Start of Data for analysis

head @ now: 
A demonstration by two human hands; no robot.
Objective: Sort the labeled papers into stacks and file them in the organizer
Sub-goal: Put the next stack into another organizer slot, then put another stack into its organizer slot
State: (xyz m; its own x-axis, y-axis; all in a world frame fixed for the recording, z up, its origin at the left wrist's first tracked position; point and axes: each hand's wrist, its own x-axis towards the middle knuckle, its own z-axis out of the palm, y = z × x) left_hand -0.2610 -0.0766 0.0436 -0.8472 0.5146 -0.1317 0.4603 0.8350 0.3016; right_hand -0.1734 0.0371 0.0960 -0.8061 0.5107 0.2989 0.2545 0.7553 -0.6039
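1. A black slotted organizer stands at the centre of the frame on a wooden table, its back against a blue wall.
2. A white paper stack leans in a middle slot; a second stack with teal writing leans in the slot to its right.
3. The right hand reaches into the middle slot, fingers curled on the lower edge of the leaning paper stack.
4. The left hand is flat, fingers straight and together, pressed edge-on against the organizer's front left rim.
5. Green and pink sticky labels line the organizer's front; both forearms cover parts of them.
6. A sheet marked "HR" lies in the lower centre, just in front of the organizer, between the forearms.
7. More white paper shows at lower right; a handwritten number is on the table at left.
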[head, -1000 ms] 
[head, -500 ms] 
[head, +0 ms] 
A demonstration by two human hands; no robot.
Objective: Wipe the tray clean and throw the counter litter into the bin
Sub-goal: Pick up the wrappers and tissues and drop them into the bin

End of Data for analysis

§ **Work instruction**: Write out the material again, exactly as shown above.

§ **Task output**:
head @ now: 
A demonstration by two human hands; no robot.
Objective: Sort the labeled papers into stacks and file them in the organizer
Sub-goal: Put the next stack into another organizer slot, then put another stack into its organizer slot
State: (xyz m; its own x-axis, y-axis; all in a world frame fixed for the recording, z up, its origin at the left wrist's first tracked position; point and axes: each hand's wrist, its own x-axis towards the middle knuckle, its own z-axis out of the palm, y = z × x) left_hand -0.2610 -0.0766 0.0436 -0.8472 0.5146 -0.1317 0.4603 0.8350 0.3016; right_hand -0.1734 0.0371 0.0960 -0.8061 0.5107 0.2989 0.2545 0.7553 -0.6039
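1. A black slotted organizer stands at the centre of the frame on a wooden table, its back against a blue wall.
2. A white paper stack leans in a middle slot; a second stack with teal writing leans in the slot to its right.
3. The right hand reaches into the middle slot, fingers curled on the lower edge of the leaning paper stack.
4. The left hand is flat, fingers straight and together, pressed edge-on against the organizer's front left rim.
5. Green and pink sticky labels line the organizer's front; both forearms cover parts of them.
6. A sheet marked "HR" lies in the lower centre, just in front of the organizer, between the forearms.
7. More white paper shows at lower right; a handwritten number is on the table at left.
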[head, -1000 ms] 
[head, -500 ms] 
[head, +0 ms] 
A demonstration by two human hands; no robot.
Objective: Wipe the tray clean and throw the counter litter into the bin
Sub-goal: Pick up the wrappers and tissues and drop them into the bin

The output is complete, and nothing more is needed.